= Brief =
Reproduce, from the lines below, exactly the stretch that begins at the line containing "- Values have" and ends at the line containing "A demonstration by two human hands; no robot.", both included.

________________

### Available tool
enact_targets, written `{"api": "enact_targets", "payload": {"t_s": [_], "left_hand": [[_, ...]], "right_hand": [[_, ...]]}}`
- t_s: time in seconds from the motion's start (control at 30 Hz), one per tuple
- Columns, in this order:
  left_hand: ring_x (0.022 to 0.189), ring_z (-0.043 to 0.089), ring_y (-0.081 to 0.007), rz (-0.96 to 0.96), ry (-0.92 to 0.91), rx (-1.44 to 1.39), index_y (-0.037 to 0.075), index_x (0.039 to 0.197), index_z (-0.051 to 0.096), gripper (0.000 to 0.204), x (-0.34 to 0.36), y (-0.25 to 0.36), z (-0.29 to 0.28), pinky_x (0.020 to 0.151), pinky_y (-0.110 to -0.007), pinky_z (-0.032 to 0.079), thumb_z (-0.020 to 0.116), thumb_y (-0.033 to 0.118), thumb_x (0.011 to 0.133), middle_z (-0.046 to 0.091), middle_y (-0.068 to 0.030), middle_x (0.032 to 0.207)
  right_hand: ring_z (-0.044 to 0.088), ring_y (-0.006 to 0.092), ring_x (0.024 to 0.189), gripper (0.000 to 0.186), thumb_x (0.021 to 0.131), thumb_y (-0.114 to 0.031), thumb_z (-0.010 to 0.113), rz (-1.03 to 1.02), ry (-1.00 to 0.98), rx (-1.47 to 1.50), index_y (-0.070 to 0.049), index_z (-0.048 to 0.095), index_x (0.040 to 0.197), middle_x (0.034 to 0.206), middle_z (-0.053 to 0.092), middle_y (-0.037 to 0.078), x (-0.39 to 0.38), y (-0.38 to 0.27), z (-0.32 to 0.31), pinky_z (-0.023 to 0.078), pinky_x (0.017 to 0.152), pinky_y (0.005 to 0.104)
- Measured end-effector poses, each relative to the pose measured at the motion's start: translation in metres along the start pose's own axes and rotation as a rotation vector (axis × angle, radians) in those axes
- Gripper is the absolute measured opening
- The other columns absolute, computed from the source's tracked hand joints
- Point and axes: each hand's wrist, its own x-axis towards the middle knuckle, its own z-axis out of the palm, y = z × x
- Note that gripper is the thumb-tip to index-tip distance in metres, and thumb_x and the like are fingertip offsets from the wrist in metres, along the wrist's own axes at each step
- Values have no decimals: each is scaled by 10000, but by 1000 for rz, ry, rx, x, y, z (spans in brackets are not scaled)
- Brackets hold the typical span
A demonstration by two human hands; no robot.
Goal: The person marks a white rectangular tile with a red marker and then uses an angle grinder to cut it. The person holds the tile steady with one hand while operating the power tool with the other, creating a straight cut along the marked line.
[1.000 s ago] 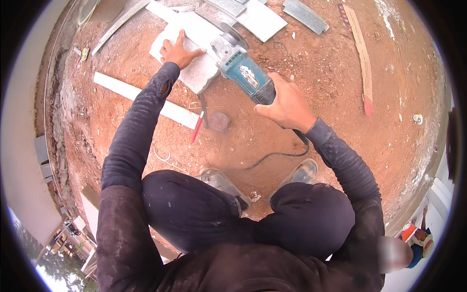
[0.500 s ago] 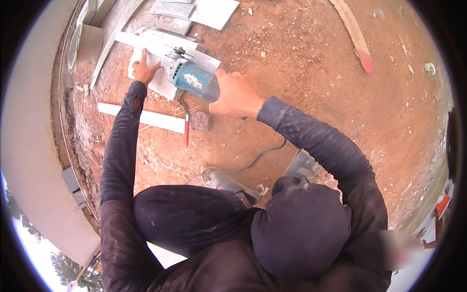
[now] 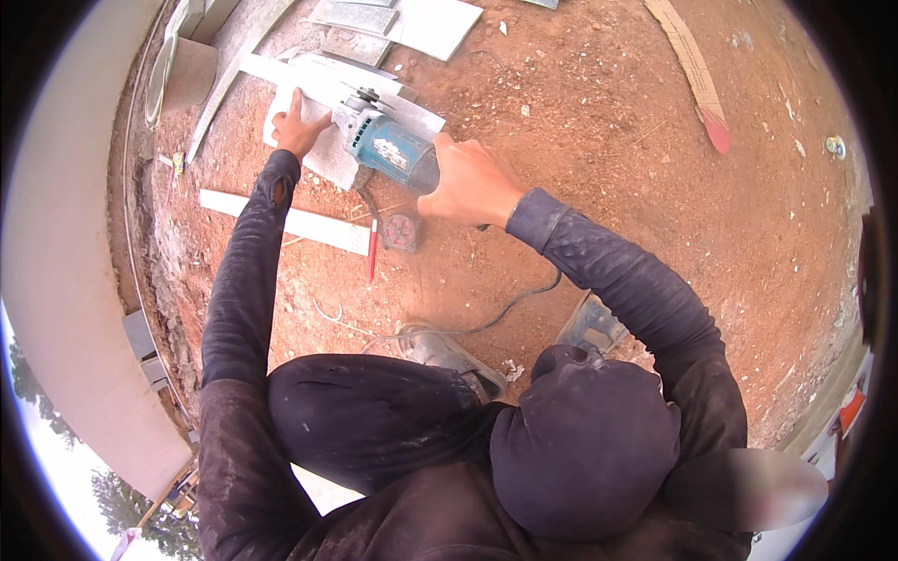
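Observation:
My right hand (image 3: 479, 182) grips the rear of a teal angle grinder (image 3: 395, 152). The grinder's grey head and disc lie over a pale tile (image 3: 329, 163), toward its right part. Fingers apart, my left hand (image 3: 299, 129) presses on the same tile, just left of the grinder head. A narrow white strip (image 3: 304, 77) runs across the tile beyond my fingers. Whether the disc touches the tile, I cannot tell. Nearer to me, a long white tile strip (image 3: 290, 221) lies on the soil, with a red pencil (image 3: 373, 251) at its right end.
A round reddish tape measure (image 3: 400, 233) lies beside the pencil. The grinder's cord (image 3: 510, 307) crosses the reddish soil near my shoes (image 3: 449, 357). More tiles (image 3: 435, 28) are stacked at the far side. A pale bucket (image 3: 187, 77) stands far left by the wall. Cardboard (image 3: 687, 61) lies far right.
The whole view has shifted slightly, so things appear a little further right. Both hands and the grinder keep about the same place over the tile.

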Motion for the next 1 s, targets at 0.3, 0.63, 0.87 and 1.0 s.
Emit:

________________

= Exercise response =
- Values have no decimals: each is scaled by 10000, but by 1000 for rz, ry, rx, x, y, z (spans in brackets are not scaled)
- Brackets hold the typical span
A demonstration by two human hands; no robot.

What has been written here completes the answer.